→ WHAT TO PRODUCE:
Output each record verbatim, with pictures left out.

(Collected data entries)
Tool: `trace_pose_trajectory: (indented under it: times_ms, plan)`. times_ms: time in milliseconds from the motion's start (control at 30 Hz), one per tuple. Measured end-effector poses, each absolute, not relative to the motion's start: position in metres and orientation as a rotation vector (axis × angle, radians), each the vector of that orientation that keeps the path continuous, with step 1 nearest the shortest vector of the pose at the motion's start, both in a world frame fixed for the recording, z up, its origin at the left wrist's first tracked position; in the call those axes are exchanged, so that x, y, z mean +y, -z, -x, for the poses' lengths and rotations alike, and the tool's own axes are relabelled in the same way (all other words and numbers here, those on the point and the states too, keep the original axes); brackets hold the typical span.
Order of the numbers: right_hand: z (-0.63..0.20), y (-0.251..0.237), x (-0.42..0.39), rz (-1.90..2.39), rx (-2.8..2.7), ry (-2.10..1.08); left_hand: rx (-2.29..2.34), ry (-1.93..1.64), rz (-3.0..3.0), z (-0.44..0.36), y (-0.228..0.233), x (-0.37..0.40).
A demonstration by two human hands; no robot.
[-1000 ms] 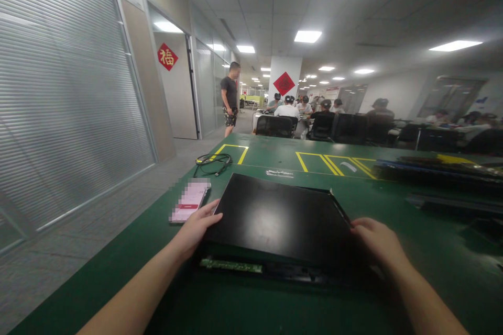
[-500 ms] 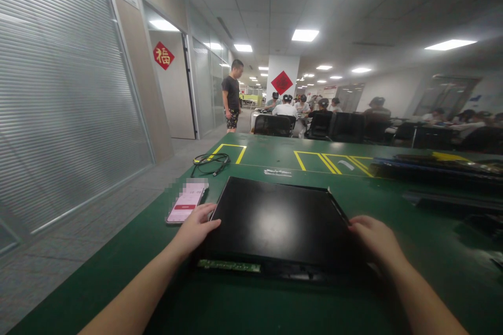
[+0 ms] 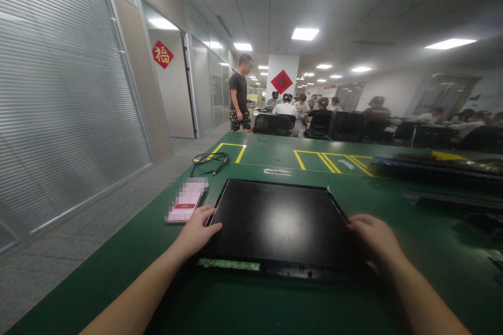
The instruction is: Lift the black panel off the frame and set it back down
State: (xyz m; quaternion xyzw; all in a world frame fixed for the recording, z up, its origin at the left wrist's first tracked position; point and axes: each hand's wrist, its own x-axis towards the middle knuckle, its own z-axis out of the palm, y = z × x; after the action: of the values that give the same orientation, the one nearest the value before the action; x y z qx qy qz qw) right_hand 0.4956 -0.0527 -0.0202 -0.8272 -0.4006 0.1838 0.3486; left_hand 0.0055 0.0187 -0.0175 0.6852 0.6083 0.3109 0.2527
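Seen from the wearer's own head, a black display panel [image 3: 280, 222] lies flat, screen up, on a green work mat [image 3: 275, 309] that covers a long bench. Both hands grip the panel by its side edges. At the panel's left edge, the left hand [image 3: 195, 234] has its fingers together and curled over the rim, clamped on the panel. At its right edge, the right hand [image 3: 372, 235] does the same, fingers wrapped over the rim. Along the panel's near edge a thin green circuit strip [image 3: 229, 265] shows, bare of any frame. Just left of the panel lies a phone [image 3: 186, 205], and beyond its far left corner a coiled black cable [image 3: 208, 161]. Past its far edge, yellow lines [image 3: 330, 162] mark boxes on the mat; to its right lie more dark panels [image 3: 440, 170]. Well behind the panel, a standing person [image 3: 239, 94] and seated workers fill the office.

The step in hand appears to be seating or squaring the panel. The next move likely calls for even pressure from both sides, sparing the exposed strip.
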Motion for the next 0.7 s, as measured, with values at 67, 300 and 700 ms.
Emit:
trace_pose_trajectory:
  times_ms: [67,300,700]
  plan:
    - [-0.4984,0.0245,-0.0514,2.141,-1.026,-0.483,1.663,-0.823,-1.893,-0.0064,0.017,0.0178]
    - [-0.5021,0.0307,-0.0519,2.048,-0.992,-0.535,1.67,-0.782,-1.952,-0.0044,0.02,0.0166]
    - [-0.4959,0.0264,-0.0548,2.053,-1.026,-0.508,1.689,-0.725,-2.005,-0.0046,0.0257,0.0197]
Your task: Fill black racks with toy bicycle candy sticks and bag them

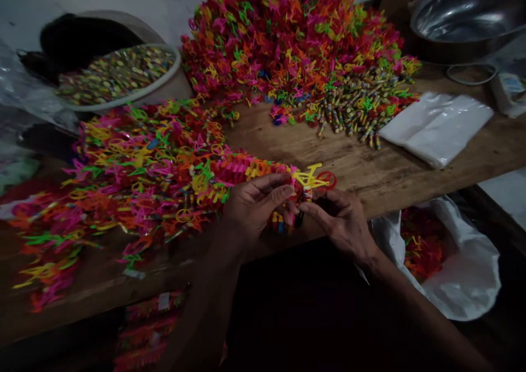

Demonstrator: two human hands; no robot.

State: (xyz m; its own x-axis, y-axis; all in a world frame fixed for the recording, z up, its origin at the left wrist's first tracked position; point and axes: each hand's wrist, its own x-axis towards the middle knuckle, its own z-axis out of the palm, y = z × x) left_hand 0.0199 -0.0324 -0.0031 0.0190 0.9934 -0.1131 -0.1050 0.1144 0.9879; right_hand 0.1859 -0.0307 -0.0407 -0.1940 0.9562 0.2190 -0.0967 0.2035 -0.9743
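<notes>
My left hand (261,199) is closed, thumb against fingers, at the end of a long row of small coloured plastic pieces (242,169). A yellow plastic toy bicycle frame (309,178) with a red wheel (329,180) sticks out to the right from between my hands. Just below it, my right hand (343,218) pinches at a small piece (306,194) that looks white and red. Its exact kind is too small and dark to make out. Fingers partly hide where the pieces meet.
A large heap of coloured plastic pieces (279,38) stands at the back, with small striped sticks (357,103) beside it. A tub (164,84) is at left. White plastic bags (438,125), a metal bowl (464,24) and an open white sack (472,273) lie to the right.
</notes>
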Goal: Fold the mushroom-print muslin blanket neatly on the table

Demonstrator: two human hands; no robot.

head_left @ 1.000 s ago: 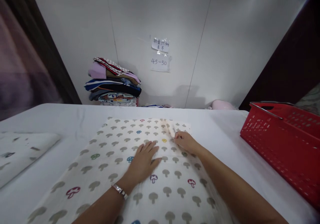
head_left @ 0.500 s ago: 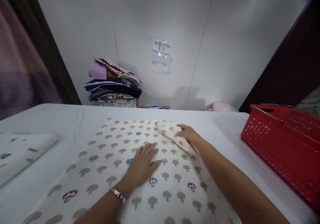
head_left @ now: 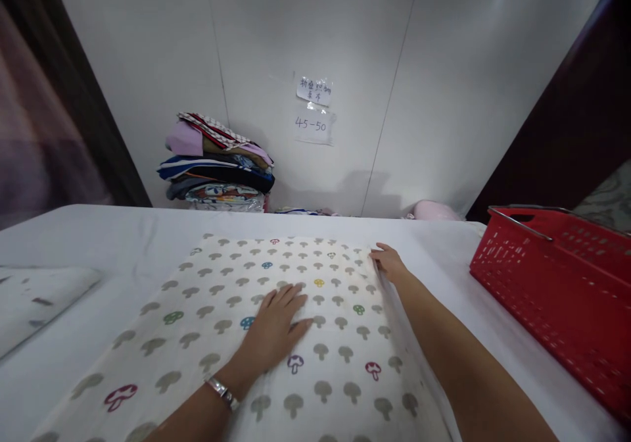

→ YOUR SOLUTION:
Tool: `trace_pose_trajectory: (indented under it: times_ms, plan)`. times_ms: time in milliseconds from the motion's start (control at 30 Hz), one per tuple. Measured end-effector poses, each absolute, not relative to the motion's start: position in metres and orientation as a rotation vector (axis × angle, radians), each the vector of that orientation that keeps the path continuous, with step 1 nearest the shortest vector of the pose at the motion's start, both in a world frame fixed for the recording, z up, its origin at the left wrist's first tracked position; in the call those axes are exchanged, so that x, y, z mean +y, -z, -x, for the poses' lengths and rotations alike, and the tool's own axes are relabelled in the same way (all other words and numbers here, those on the point and the states too, keep the original axes); brackets hold the typical span.
Order of the numbers: right_hand: z (-0.63..0.20), y (-0.251..0.237), x (-0.42..0.39), rz (-1.90..2.39), rx (-2.8..2.7), ry (-2.10..1.08); left_hand: rx (-2.29..2.34), ry (-1.93..1.64), rz (-3.0..3.0), z (-0.44..0.36), y (-0.228..0.233), x (-0.37..0.40).
A demonstration by two human hands; no robot.
[-1000 ms] 
[-500 ms] 
[+0 ms] 
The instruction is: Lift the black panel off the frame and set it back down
State: (xyz m; quaternion xyzw; all in a world frame fixed for the recording, z up, its origin at the left wrist's first tracked position; point and axes: each hand's wrist, its own x-axis towards the middle knuckle, its own z-axis out of the palm, y = z × x; after the action: of the values that give the same orientation, the one nearest the value before the action; x y z qx qy qz qw) right_hand 0.4956 -0.0527 -0.0202 -0.8272 -0.4006 0.1838 0.3486; left_hand 0.0055 0.0187 -0.0175 0.6852 0.6083 0.3109 0.2527
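Seen from the wearer's own head, a black display panel [image 3: 280, 222] lies flat, screen up, on a green work mat [image 3: 275, 309] that covers a long bench. Both hands grip the panel by its side edges. At the panel's left edge, the left hand [image 3: 195, 234] has its fingers together and curled over the rim, clamped on the panel. At its right edge, the right hand [image 3: 372, 235] does the same, fingers wrapped over the rim. Along the panel's near edge a thin green circuit strip [image 3: 229, 265] shows, bare of any frame. Just left of the panel lies a phone [image 3: 186, 205], and beyond its far left corner a coiled black cable [image 3: 208, 161]. Past its far edge, yellow lines [image 3: 330, 162] mark boxes on the mat; to its right lie more dark panels [image 3: 440, 170]. Well behind the panel, a standing person [image 3: 239, 94] and seated workers fill the office.

The step in hand appears to be seating or squaring the panel. The next move likely calls for even pressure from both sides, sparing the exposed strip.
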Motion for the next 0.7 s, as measured, with values at 67, 300 and 700 ms.
Emit:
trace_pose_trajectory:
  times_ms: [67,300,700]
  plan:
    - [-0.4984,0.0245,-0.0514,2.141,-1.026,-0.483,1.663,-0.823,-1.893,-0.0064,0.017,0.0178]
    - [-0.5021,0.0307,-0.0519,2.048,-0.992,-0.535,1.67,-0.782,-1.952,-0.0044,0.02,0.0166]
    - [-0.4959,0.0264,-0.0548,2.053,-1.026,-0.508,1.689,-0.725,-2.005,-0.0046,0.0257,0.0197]
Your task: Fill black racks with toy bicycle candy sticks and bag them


Demonstrator: two human hands; no robot.

State: (xyz m; its own x-axis, y-axis; all in a world frame fixed for the recording, z up, its origin at the left wrist's first tracked position; point and axes: each hand's wrist, its own x-axis towards the middle knuckle, its own z-axis out of the palm, y = z × x) left_hand 0.0199 -0.0324 -0.0031 0.0190 0.9934 -0.1131 -0.1050 0.1144 0.9879; right_hand 0.1859 -0.0307 -0.0407 -0.1940 0.9562 0.2190 -0.0967 0.2035 -0.9743
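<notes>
My left hand (261,199) is closed, thumb against fingers, at the end of a long row of small coloured plastic pieces (242,169). A yellow plastic toy bicycle frame (309,178) with a red wheel (329,180) sticks out to the right from between my hands. Just below it, my right hand (343,218) pinches at a small piece (306,194) that looks white and red. Its exact kind is too small and dark to make out. Fingers partly hide where the pieces meet.
A large heap of coloured plastic pieces (279,38) stands at the back, with small striped sticks (357,103) beside it. A tub (164,84) is at left. White plastic bags (438,125), a metal bowl (464,24) and an open white sack (472,273) lie to the right.
</notes>
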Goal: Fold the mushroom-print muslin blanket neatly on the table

Demonstrator: two human hands; no robot.

head_left @ 1.000 s ago: 
head_left @ 0.500 s ago: 
head_left @ now: 

The work on this exercise is complete.